In your answer, reproduce exactly the lines from the beginning of the listing below through the one containing "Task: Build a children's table", and only those lines.

• • • •

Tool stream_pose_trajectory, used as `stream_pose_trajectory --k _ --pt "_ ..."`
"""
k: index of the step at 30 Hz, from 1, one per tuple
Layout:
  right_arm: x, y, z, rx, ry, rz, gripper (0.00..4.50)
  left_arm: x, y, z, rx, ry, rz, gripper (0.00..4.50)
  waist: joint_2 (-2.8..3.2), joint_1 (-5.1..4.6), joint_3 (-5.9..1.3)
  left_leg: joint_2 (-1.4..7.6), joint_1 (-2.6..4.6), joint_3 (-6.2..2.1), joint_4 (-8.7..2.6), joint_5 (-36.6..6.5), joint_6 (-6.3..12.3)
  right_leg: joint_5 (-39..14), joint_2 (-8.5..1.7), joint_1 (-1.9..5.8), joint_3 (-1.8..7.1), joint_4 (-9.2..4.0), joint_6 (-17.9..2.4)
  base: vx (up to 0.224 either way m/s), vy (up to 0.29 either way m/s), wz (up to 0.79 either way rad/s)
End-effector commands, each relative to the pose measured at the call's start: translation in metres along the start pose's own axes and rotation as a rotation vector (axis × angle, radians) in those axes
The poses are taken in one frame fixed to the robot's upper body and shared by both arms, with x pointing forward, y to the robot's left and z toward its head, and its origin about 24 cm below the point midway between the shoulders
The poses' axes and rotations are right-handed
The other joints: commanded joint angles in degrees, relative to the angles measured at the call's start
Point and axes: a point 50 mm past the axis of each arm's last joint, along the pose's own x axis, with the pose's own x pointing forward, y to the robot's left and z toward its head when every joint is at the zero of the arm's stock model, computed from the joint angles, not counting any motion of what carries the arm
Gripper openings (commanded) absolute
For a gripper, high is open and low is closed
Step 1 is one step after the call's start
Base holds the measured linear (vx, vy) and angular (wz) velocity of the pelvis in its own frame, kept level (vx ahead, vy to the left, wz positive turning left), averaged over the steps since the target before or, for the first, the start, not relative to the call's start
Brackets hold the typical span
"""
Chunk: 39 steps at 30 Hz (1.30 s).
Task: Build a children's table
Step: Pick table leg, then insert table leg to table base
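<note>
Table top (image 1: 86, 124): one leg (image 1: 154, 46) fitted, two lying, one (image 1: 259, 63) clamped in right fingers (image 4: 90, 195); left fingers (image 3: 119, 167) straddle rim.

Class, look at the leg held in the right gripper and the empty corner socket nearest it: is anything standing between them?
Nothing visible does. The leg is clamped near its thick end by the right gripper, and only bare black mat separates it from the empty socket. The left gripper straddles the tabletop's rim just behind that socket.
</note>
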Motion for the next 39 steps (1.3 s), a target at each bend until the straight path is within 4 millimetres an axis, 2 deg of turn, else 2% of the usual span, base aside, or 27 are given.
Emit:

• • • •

## EXERCISE SOLUTION
Tool stream_pose_trajectory, used as `stream_pose_trajectory --k _ --pt "_ ..."`
"""
k: index of the step at 30 Hz, from 1, one per tuple
Layout:
  right_arm: x, y, z, rx, ry, rz, gripper (0.00..4.50)
  left_arm: x, y, z, rx, ry, rz, gripper (0.00..4.50)
  waist: joint_2 (-2.8..3.2), joint_1 (-5.1..4.6), joint_3 (-5.9..1.3)
  left_leg: joint_2 (-1.4..7.6), joint_1 (-2.6..4.6), joint_3 (-6.2..2.1), joint_4 (-8.7..2.6), joint_5 (-36.6..6.5), joint_6 (-6.3..12.3)
  right_leg: joint_5 (-39..14), joint_2 (-8.5..1.7), joint_1 (-1.9..5.8), joint_3 (-1.8..7.1), joint_4 (-9.2..4.0), joint_6 (-17.9..2.4)
  base: vx (up to 0.224 either way m/s), vy (up to 0.29 either way m/s), wz (up to 0.79 either way rad/s)
End-effector commands, each relative to the pose measured at the call's start: translation in metres along the start pose's own axes and rotation as a rotation vector (axis × angle, radians) in those axes
The poses are taken in one frame fixed to the robot's upper body and shared by both arms, with x pointing forward, y to the robot's left and z toward its head, and its origin about 24 cm below the point midway between the shoulders
The poses' axes and rotations are right-handed
The other joints: commanded joint angles in degrees, relative to the angles measured at the call's start
Point and axes: a point 50 mm past the axis of each arm's last joint, along the pose's own x axis, with the pose's own x pointing forward, y to the robot's left and z toward its head when every joint is at the zero of the arm's stock model, computed from the joint angles, not counting any motion of what carries the arm
Gripper openings (commanded) absolute
For a gripper, high is open and low is closed
Step 1 is one step after the call's start
Base holds the measured linear (vx, vy) and angular (wz) velocity of the pelvis in its own frame, kept level (vx ahead, vy to the left, wz positive turning left), averaged over the steps since the target before or, for the first, the start, not relative to the call's start
Brackets hold the typical span
"""
Chunk: 39 steps at 30 Hz (1.30 s).
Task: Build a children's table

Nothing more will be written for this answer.